The point is that you now have options. New ways to interact: browsing, or searching.
Then someone else invents the standard library card. Suddenly, the majority of people in most countries in the world have complete, unfettered access to the library. They browse, find authors they like, find recommendations by those authors, or by friends.
You see where this is going. Some smart person realises that there’s money to be made, and starts selling advertising space in the indexes. It can be targeted too, since they know what you’re looking for, so can make advertising cards that sit alongside the categories.
Soon it’s hard to figure out what books are being “recommended” by the index vs those that are genuinely what you’re looking for.
Someone else realises that they can use the overwhelming feeling that the library generates as a way to make money. They set up a shop next door to the library that gives you the first chapter of any book to see if you like it. You read it and go back for more, and hey, there’s the second chapter. You go back again, but this time it’s the first chapter of a second book. Then the first chapter of a third book. They’re all good, so you go back and wow, there’s the third chapter of that first book! The next chapter is the first of a fourth book but you don’t like it.

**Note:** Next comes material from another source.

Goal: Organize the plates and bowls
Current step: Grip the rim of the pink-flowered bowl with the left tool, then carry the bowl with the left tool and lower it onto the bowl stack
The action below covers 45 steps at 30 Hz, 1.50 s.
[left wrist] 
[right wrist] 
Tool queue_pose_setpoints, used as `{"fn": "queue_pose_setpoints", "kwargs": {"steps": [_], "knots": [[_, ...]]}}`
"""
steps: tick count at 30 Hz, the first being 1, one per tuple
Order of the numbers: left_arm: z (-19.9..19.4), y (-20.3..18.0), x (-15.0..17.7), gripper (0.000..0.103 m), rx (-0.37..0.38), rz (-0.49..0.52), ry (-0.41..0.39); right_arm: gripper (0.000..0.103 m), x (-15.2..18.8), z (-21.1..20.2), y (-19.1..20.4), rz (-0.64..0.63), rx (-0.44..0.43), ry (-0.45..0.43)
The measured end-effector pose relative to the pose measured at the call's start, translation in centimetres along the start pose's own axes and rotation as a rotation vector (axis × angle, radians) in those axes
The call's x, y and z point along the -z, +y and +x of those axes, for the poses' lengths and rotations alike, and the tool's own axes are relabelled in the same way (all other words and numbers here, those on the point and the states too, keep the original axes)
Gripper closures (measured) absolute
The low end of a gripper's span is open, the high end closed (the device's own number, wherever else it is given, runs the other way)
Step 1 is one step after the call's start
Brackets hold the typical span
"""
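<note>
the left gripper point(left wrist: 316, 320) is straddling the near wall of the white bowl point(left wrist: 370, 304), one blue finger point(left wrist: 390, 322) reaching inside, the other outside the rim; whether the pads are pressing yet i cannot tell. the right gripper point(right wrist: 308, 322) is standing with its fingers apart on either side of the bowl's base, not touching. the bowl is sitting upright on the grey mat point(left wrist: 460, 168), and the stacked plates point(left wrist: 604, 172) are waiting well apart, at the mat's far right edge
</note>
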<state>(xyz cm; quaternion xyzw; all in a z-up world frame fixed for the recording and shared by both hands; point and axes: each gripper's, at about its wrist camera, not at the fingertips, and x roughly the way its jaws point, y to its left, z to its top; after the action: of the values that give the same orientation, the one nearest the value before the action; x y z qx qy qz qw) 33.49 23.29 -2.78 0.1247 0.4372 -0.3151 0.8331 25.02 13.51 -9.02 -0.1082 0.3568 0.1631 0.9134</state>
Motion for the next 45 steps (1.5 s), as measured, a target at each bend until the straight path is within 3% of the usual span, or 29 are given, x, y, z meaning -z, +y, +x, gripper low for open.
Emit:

But you go back the next day to see if you get the fourth chapter of that first book. Or maybe the second chapter of those other books you like. This time it’s an advert. But after the advert you get the second chapter of the second book and feel like you’ve won a prize.
You go back the next day. And the day after that. You don’t mind the adverts so much because sometimes they have pictures of cats. And you really like it when you get a new chapter of that book.
Meanwhile, fewer and fewer people are going to the library. The index maintainer decides to get in on the “curation” act and now offers a new service. You just ask a person at the front desk of the library what you want to know, and they tell you. You don’t even need to read the books any more, as this person read them all (mostly, kinda skimmed them to be honest), but you get the answer straight away. And boy does it sound compelling and authoritative. So much so that you feel authoritative too.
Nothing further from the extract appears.